DATA SECTION section start

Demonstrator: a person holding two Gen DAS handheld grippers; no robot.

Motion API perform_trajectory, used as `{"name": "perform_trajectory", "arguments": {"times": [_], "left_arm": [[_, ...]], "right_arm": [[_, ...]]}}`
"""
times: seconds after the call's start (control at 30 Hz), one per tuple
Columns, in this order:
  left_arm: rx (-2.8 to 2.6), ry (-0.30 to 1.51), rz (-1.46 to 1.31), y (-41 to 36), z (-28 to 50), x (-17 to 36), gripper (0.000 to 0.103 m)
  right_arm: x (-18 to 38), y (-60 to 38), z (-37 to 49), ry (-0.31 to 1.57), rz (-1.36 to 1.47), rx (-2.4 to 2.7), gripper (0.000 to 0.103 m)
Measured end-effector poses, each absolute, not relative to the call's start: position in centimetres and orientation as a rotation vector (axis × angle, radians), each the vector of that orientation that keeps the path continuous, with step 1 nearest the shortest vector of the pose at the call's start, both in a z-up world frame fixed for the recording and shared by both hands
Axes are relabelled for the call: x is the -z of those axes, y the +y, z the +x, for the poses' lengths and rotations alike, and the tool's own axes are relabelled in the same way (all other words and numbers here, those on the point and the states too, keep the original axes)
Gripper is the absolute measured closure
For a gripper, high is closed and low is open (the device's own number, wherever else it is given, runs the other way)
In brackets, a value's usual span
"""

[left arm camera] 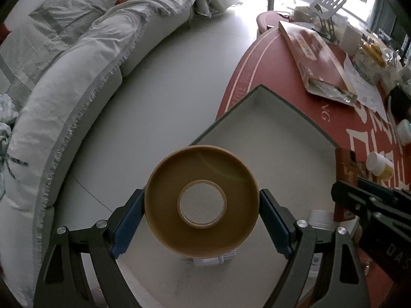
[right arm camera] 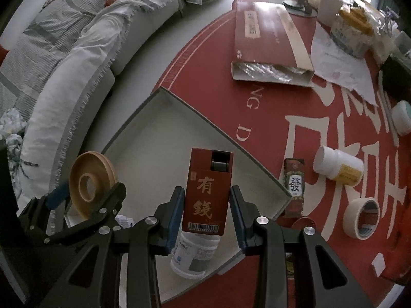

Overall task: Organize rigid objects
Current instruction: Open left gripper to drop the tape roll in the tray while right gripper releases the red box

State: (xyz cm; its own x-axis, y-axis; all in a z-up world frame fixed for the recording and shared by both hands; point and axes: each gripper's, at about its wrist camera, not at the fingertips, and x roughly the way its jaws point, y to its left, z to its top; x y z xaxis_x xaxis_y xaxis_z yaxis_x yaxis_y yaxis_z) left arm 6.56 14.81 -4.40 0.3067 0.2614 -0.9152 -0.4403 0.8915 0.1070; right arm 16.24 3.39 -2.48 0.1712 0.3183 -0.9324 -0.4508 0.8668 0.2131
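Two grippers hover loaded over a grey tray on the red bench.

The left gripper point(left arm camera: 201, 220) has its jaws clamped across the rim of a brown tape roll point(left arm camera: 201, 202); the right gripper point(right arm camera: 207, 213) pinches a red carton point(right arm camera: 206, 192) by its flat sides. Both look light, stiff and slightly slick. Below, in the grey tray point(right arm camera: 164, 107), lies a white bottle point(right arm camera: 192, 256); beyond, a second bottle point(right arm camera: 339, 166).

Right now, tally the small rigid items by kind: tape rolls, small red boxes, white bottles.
Tape rolls: 2, brown, cream
Small red boxes: 2, held, on cloth
White bottles: 2, in tray, on cloth
Total: 6
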Motion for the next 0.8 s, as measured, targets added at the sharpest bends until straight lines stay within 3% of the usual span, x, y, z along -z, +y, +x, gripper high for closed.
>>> {"name": "perform_trajectory", "arguments": {"times": [0.27,0.3,0.33,0.37,0.57,0.8], "left_arm": [[-0.428,1.198,-0.149,14.0,7.1,5.7,0.013],[-0.431,1.201,-0.134,13.7,7.1,5.7,0.012],[-0.431,1.203,-0.124,13.5,7.2,5.7,0.011],[-0.423,1.208,-0.124,13.3,7.1,5.7,0.006],[-0.417,1.200,-0.191,13.3,6.4,5.1,0.001],[-0.405,1.183,-0.216,12.4,4.9,4.2,0.001]], "right_arm": [[3.4,2.9,16.8,1.304,-0.116,-0.560,0.065],[3.2,2.7,16.8,1.300,-0.119,-0.566,0.058],[2.7,2.3,16.7,1.277,-0.122,-0.565,0.028],[2.3,1.9,16.5,1.252,-0.121,-0.563,0.004],[-0.5,-3.9,16.4,1.066,-0.179,-0.392,0.004],[3.3,-10.5,20.9,1.206,0.000,-0.174,0.004]]}}
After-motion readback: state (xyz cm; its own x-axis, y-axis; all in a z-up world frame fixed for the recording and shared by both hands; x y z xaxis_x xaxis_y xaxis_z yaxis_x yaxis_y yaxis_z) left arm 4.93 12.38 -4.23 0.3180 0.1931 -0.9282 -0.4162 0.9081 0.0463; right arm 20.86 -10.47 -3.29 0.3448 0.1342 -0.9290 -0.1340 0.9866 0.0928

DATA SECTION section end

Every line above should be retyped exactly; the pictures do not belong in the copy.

SOLUTION TO THIS TASK
Demonstrator: a person holding two Gen DAS handheld grippers; no robot.

Motion API perform_trajectory, used as `{"name": "perform_trajectory", "arguments": {"times": [_], "left_arm": [[_, ...]], "right_arm": [[_, ...]]}}`
"""
times: seconds after the call's start (control at 30 Hz), one per tuple
Columns, in this order:
  left_arm: rx (-2.8 to 2.6), ry (-0.30 to 1.51), rz (-1.46 to 1.31), y (-41 to 36), z (-28 to 50), x (-17 to 36), gripper (0.000 to 0.103 m)
  right_arm: x (-18 to 38), y (-60 to 38), z (-37 to 49), ry (-0.31 to 1.57), rz (-1.36 to 1.47), rx (-2.4 to 2.7), gripper (0.000 to 0.103 m)
Measured end-effector poses, each absolute, not relative to the call's start: position in centimetres and orientation as a rotation vector (axis × angle, radians), each the vector of that orientation that keeps the path continuous, with step 1 nearest the shortest vector of the pose at the call's start, both in a z-up world frame fixed for the recording and shared by both hands
Axes are relabelled for the call: x is the -z of those axes, y the +y, z the +x, for the poses' lengths and rotations alike, and the tool's own axes are relabelled in the same way (all other words and numbers here, those on the point and the states too, keep the original axes)
Gripper is the absolute measured closure
For a gripper, high is closed and low is open (the device's own number, wherever else it is given, runs the other way)
In brackets, a value's usual span
"""

[left arm camera] 
[right arm camera] 

Overall task: Organize rigid objects
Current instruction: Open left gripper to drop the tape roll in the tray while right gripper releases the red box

State: (xyz cm; its own x-axis, y-axis; all in a z-up world frame fixed for the recording and shared by both hands; point and axes: each gripper's, at about its wrist camera, not at the fingertips, and x roughly the way its jaws point, y to its left, z to its top; x y z xaxis_x xaxis_y xaxis_z yaxis_x yaxis_y yaxis_z) left arm 6.56 14.81 -4.40 0.3067 0.2614 -0.9152 -0.4403 0.8915 0.1070; right arm 16.24 3.39 -2.48 0.1712 0.3183 -0.9324 -0.4508 0.8668 0.2131
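Two grippers hover loaded over a grey tray on the red bench.

The left gripper point(left arm camera: 201, 220) has its jaws clamped across the rim of a brown tape roll point(left arm camera: 201, 202); the right gripper point(right arm camera: 207, 213) pinches a red carton point(right arm camera: 206, 192) by its flat sides. Both look light, stiff and slightly slick. Below, in the grey tray point(right arm camera: 164, 107), lies a white bottle point(right arm camera: 192, 256); beyond, a second bottle point(right arm camera: 339, 166).

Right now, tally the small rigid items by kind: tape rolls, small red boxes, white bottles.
Tape rolls: 2, brown, cream
Small red boxes: 2, held, on cloth
White bottles: 2, in tray, on cloth
Total: 6
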Motion for the next 0.8 s, as measured, targets added at the sharpest bends until straight lines stay within 3% of the usual span, x, y, z along -z, +y, +x, gripper high for closed.
>>> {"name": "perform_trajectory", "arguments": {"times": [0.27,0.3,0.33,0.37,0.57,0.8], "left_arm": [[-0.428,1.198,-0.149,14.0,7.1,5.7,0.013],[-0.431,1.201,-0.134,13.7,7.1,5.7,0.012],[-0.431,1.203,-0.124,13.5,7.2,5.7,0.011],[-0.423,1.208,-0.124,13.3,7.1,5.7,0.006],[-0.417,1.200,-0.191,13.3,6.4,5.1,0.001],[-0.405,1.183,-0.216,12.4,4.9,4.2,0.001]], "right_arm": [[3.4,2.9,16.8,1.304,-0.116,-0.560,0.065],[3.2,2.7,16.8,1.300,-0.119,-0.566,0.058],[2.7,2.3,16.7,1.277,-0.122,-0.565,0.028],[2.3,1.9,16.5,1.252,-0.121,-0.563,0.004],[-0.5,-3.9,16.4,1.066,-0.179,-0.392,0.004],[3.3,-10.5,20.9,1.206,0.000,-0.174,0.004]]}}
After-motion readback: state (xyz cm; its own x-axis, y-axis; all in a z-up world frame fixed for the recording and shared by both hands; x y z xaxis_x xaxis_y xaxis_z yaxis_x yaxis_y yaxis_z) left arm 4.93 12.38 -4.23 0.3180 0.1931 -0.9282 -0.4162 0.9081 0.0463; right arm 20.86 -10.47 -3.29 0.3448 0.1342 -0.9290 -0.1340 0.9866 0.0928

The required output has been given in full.